Moolenaar, chairman of the House Select Committee on the Chinese Communist Party, has written letters to the executive of Montgomery County and to the mayor of Des Moines setting forth his concerns.
The Committee reports (August 18, 2025):
In Montgomery County, 31 students from 12 high schools traveled to China in April through a program sponsored by the China Education Association for International Exchange (CEAIE). Despite presenting itself as a nonprofit, CEAIE is explicitly guided by “Xi Jinping Thought” and operates under direct CCP control.
In Des Moines, the Roosevelt High School gospel choir “Bridges 2 Harmony” took part in a July exchange organized by the Chinese People’s Association for Friendship with Foreign Countries (CPAFFC). The group required students to download WeChat—a CCP-controlled platform that censors political content and harvests personal data—raising serious concerns about surveillance and manipulation.

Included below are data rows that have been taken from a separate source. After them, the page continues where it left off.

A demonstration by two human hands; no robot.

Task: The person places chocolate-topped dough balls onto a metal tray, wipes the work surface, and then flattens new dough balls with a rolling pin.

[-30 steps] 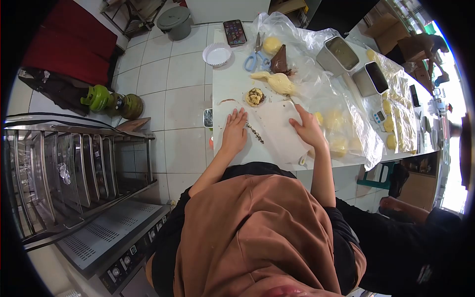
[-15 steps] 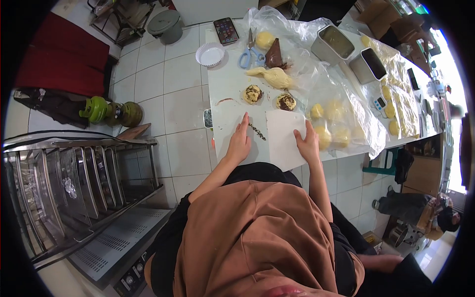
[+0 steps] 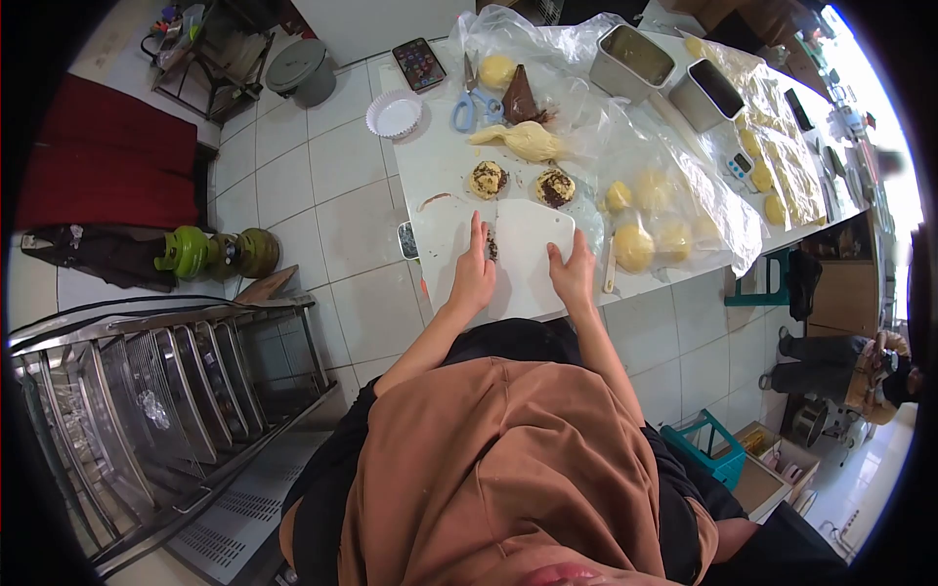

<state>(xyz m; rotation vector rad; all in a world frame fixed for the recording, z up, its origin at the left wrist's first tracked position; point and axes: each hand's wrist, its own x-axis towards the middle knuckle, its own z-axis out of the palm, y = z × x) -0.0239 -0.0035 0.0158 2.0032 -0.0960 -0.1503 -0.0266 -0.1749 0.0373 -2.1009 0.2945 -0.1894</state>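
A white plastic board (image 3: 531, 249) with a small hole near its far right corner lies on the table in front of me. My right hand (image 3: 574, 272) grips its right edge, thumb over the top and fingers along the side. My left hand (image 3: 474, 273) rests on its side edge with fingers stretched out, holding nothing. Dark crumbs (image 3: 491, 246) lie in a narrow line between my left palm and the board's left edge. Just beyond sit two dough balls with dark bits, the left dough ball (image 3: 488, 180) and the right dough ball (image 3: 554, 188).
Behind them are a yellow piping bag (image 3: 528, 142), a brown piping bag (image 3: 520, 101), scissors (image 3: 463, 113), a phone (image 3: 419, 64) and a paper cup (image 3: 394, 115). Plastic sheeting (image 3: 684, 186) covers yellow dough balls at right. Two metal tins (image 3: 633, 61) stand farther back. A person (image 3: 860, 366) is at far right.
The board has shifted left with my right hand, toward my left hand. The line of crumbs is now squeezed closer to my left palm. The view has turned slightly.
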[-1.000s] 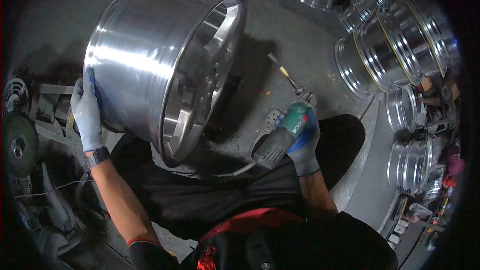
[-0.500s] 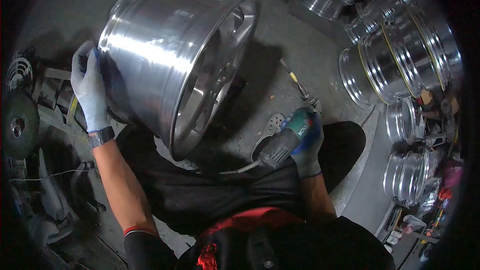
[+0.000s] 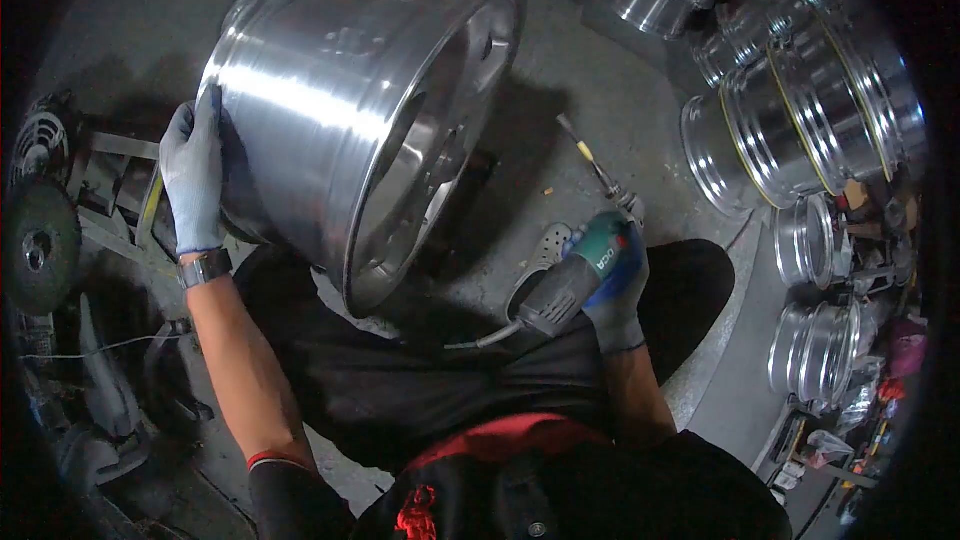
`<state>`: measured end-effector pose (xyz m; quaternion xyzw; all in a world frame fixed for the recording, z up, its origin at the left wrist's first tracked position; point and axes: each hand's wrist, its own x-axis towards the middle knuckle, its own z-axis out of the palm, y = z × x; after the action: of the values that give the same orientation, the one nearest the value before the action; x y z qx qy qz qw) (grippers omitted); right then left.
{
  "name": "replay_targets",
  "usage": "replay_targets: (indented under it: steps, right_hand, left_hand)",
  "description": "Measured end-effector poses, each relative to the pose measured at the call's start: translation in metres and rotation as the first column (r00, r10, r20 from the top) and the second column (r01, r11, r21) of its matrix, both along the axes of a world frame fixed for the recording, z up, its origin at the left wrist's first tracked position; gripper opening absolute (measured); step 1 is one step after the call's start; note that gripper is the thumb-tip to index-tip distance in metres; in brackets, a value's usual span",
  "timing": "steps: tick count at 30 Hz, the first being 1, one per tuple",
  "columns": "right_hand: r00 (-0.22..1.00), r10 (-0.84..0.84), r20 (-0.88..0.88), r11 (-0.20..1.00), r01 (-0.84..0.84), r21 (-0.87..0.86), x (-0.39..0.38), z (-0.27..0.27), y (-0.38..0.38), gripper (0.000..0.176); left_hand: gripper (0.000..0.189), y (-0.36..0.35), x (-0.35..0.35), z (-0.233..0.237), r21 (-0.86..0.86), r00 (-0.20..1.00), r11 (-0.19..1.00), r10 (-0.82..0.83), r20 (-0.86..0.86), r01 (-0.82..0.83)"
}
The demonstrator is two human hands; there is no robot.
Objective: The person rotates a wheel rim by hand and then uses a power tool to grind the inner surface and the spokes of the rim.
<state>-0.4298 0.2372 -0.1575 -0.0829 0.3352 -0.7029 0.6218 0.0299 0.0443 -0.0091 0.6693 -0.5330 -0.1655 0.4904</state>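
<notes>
A large polished metal wheel rim [image 3: 310, 100] lies tilted on its side before me, its spoked face turned to the right. My left hand [image 3: 195, 175], in a pale work glove, grips the rim's left edge, some fingertips hidden behind it. Low on the right, my right hand [image 3: 622, 285], in a grey and blue glove, is wrapped around a green and black die grinder [image 3: 575, 285]. The grinder's long thin front end, with a yellow band, points away from me and apart from the rim. Its cord runs left over my lap.
Several shiny wheel rims [image 3: 790, 120] are stacked along the right side. On the left are a metal frame [image 3: 120, 147] and a dark round disc [image 3: 40, 252]. A clog [image 3: 545, 250] shows beside the grinder, on the grey floor [image 3: 560, 70].
The wheel rim has turned, with its spokes in a different position. My left hand has shifted slightly right and down along its edge. The right hand and grinder have barely moved.
</notes>
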Motion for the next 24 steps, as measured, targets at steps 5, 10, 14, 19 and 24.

CPAFFC and similar organizations like CEAIE have been publicly identified by U.S. intelligence agencies as CCP front groups tasked with advancing Beijing’s United Front work, which seeks to co-opt local leaders and neutralize opposition to CCP policies.
From Moolenaar’s letter to Marc Elrich, executive of Montgomery County:
Article 3 of the CEAIE charter indicates that the organization adopts “Marxism-Leninism, Mao Zedong Thought, Deng Xiaoping Theory…and Xi Jinping Thought…as the guiding ideology and action plan,” and integrates Party work into the complete operational and developmental process of the organization. Article 4 emphasizes how CEAIE is subject to the absolute control of the CCP and that it would “adhere to the overall leadership of the Chinese Communist Party.” In pursuit of this mission and mandate, the organization established a party cell within the management to carry out CCP directives. Notably, CEAIE’s English website omits both material elements of the organization’s subordinate relationship to the CCP and its role as the Party’s influence agent.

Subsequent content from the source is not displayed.